Reproduce, from the lines below, exactly the stretch that begins at the line containing "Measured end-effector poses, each" and ends at the line containing "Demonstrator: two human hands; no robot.", both included.

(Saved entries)
=== Section Start ===

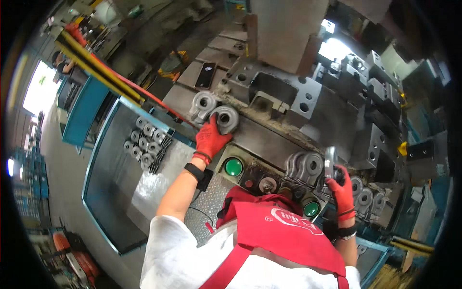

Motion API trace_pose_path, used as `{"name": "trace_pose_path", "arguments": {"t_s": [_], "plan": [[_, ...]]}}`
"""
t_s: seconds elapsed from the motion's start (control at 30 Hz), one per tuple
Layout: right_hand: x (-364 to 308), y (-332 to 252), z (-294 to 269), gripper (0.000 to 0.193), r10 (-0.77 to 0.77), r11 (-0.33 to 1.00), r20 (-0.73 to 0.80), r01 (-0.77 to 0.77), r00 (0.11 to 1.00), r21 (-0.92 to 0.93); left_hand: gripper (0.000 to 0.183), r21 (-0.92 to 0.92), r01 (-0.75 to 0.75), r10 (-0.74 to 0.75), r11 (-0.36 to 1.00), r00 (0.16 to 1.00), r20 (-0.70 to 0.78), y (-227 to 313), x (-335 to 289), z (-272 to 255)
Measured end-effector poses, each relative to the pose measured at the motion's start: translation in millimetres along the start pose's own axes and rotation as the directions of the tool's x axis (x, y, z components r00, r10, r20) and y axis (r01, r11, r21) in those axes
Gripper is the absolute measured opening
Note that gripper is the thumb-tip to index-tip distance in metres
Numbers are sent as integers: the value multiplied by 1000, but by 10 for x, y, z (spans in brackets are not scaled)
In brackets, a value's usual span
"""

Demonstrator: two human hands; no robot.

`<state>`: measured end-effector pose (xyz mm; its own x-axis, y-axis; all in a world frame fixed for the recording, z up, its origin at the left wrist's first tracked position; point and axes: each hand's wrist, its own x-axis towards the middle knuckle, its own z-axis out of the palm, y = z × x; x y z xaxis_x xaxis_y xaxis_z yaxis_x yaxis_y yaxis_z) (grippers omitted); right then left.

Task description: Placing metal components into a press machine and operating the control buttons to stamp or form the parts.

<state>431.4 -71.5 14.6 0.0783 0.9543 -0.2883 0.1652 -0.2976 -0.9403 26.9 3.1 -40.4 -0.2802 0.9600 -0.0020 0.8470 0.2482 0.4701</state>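
My left hand [211, 137], in a red glove, has its fingers closed on the near edge of a grey forged metal part with a ringed end [231, 126]. A similar ringed part [198, 102] lies against it on the left, on the machine's front ledge. At the right, my gloved right hand [341, 185] grips another metal part [330, 161], held upright and seen edge-on. Close to its left stands a stack of ringed parts [308, 166]; more such parts [364, 196] lie to its right. Some fingers of both hands are hidden.
A die block [274, 89] sits beyond the ledge, under a large press ram [284, 33]. Two green push buttons [234, 166] flank a control panel before me. A blue-framed metal table [118, 192] at left bears several ringed parts [147, 142]. A phone [206, 75] lies on the ledge.
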Motion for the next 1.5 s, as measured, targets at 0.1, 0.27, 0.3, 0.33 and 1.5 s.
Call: {"name": "trace_pose_path", "arguments": {"t_s": [0.1,0.27,0.3,0.33,1.5], "plan": [[69,-552,21,49,-145,983,-4,144,989,-113,84,178,-124,132,976,990,-39,-78,226,186],[685,-1281,-126,56,-374,790,-138,237,917,-565,68,363,-172,205,916,977,-54,-51,252,293],[874,-1401,-166,46,-505,644,-147,258,851,-720,65,282,-173,186,944,982,-19,-59,248,285],[1073,-1536,-224,51,-489,620,-149,223,859,-752,65,253,-169,179,952,984,-16,-69,235,280],[1196,-1004,-562,55,-630,721,-228,449,742,-528,41,-580,-42,-121,813,964,-239,-656,-796,457]]}}
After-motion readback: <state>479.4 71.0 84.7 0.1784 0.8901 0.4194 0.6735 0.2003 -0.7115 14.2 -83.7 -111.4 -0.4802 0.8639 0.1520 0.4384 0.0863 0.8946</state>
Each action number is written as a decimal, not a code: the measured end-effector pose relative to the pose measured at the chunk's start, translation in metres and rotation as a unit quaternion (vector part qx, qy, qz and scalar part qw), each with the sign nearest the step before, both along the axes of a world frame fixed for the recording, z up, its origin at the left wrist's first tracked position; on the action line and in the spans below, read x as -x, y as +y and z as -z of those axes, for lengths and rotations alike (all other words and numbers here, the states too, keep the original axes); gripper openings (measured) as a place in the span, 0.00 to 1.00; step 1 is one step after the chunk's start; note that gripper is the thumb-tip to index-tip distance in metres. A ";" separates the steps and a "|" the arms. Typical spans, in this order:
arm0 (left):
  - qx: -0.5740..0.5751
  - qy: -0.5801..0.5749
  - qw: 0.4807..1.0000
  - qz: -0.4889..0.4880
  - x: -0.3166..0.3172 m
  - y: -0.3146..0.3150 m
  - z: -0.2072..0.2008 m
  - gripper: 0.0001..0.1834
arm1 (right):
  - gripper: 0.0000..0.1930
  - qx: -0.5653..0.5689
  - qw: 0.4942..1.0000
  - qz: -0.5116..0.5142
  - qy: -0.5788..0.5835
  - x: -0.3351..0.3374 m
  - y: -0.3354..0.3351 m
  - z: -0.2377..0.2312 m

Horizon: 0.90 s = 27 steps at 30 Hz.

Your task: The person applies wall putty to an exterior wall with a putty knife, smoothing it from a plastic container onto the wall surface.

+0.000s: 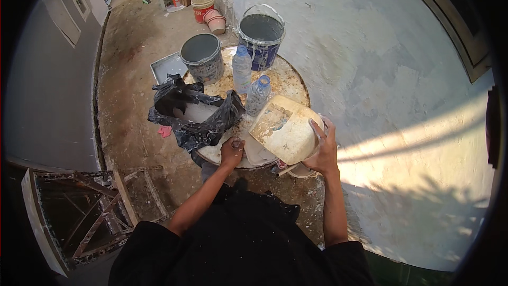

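Right hand [324,151]: fingers curled over the rim of a pale, paint-smeared bucket [286,130], gripping it. The bucket is tilted, its stained base turned toward the camera, held over the near edge of the round table [288,82].

Left hand [232,152]: closed in a fist around a short dark handle; what the handle belongs to cannot be told. The fist sits at the near edge of the table, just left of the tilted bucket.

On the table, behind the tilted bucket: two clear plastic bottles [242,69] with blue caps, one upright, the other [258,94] leaning. Labels too small to make out.

Left part of the table: a crumpled black plastic bag [197,114], open, with something pale inside.

Far side of the table: a grey bucket [202,57] at left and a blue bucket with a wire handle [261,37] at right, both upright.

Beyond the table, by the wall: a red and white tub [202,6] and stacked pinkish pots [216,21].

Left of the table, on the floor: a grey tray [166,66] and a wooden frame [92,217].
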<state>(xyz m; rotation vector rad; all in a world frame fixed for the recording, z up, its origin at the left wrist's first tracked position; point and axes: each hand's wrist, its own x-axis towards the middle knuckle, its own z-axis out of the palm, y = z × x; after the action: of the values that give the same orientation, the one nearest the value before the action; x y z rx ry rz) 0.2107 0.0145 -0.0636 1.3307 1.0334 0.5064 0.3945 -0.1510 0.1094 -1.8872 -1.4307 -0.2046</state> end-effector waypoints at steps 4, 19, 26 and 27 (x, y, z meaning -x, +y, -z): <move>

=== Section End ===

[YOUR SOLUTION]:
Measured end-effector poses, each relative to the pose measured at the motion's start: translation in millimetres along the start pose's own axes and rotation as the directions of the tool's x axis (x, y, z components r00, r10, r20) and y axis (r01, r11, r21) in those axes
Gripper is the absolute measured opening
Note that gripper is the thumb-tip to index-tip distance in metres
Numbers are sent as integers: the value multiplied by 1000, but by 10 for x, y, z (spans in brackets are not scaled)
In brackets, a value's usual span
"""

Demonstrator: two human hands; no robot.

Work on this exercise is complete, and nothing remains.